Friday, October 5, 2012

August 2012 External Trade

As I foresaw last month, the changing structural composition of Malaysia’s imports means that the long-standing statistical relationship between exports and imports has broken down this year.

With capital goods taking on a greater weight in the import breakdown, the export forecasts generated by imports as an explanatory variable is now consistently higher than realisation (RM millions):


Although such a divergence isn’t uncommon, the potential sea change in the rationale for using imports to forecast exports means that the theoretical underpinnings of the forecast models I’ve been using have probably been kicked away. As I wrote last month, this is the last time I’m using these models – problem is, I haven’t yet had time to figure out a new one.

In any case, the latest data from Matrade shows further signs of a weakening in the external environment (log annual and monthly changes; seasonally adjusted):


While imports are holding up, particularly imports of capital goods, exports are now entering the second month in negative territory. About the only caveat to add here is that this is smack in the middle of Ramadhan, and we might be looking at a seasonal weakness and not a structural one.

I suspect we might see a bit of a bounce-back next month (replacing my quantitative crystal ball with a qualitative one), but I don’t think we’re going to see any strength in export growth any time soon.

Technical Notes:

August 2012 External Trade report from Matrade


  1. hello. I come accross your blog from google while i am searching some info to do my assignment.
    I would like to ask for your help.
    I am now working on a project on Macroeconomic issue 2012 in Malaysia,may i know which macroeconomic issues 2012 in Malaysia have more point to elaborate or more information to elaborate on? Or any article that is suitable for it? I've search around but i din't get the idea which article should i take and to elaborate on>__<
    Hope that you can reply me.

    Here are my question of my assignment.

    Find an article (one article ONLY) in a recent newspaper or magazine (dated year 2012) that illustrates one macroeconomic issue in Malaysia.

    Read and understand the article, then answer the following questions based on the article:

    1.Briefly, with your own words, summarize the article. Be sure to include the date and source of the article.

    2.It is an example of what kind of Macroeconomic issue? Explain the issue with related theories and graphs in economics.

    3.What are the impacts of that issue to the Malaysian economy? Are there any challenges, advantages or disadvantages, and/or problems arises from that issue to Malaysia? Explain.

    4.By using the analysis in question 3, what are your opinions/recommendations/forecasting/solutions to that kind of challenges/problems? Explain with a support from any related economics theories.

    1. loveksyblue,

      Offhand, I would say try looking at all the reporting on the federal government budget this past two weeks. There's quite a few macro-issues involved there.

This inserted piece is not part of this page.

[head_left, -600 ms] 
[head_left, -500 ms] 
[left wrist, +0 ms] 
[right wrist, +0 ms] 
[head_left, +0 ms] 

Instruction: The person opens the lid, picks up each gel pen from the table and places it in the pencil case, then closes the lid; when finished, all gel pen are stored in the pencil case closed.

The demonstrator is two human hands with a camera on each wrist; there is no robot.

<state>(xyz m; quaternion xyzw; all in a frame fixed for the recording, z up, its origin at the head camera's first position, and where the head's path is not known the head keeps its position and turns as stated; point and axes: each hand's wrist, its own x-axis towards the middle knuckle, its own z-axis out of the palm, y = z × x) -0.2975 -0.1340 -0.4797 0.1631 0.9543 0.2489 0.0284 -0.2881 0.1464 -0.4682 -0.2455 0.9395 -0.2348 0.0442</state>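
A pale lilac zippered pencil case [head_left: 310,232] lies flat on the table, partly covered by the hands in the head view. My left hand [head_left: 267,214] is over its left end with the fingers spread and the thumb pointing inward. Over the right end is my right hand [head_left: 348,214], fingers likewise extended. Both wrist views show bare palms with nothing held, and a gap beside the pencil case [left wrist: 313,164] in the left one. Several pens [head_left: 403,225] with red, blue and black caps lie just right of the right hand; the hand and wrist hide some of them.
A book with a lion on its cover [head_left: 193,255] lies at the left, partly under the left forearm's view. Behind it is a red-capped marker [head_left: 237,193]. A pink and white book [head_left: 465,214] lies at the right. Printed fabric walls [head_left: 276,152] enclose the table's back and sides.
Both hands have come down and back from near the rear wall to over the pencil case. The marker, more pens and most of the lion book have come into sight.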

      Here's a list of some other issues you might want to look at:

      A. Government debt (1. it's gotten higher, 2. it's part of fiscal policy, 3. Can boost growth but potentially higher taxation in the future; loss of investor confidence)

      B. Introduction of minimum wage (1. New in Malaysia, 2. Sets a economy-wide floor to wages [labour economics], 3. Raises pay for lower income groups, but can potentially cause unemployment)

      C. External trade (1. Malaysia is a trade dependent economy 2. Export growth has been very poor this year [International economics], 3. Low exports means lower growth contribution, impact of slowing demand from Europe and China)

      Hope that helps

  2. En Hishamh,

    I have two queries:
    a) the foreign reserve is national (i.e. Msian Govt asset?
    b) the credibility of data used in government debt, income, etc

    Also could you eleborate what would be Msia govt asset to justify rating A and debt of near 500b

    Thank you
    Zuo De

    1. @Zuo De

      a) Short answer - no
      b) Malaysia conforms to most international standards on data collection and presentation. Unlike say, China, I've very little concerns over the credibility of our data.

      As far as the rating is concerned, I don't see the problem. Assets include all mineral resources and land reserves, though assets are never used to determine fiscal sustainability or ratings due to valuation issues. Nor is the absolute size of debt indicative of its sustainability.

      Rating agencies look at debt to GDP, the ratio of external debt to total debt, and debt service ratios. If you look at the countries on the same rating as Malaysia (e.g. South Africa, Poland) the ratios are broadly comparable, though both Poland and South Africa have bigger economies and as such bigger absolute debt loads.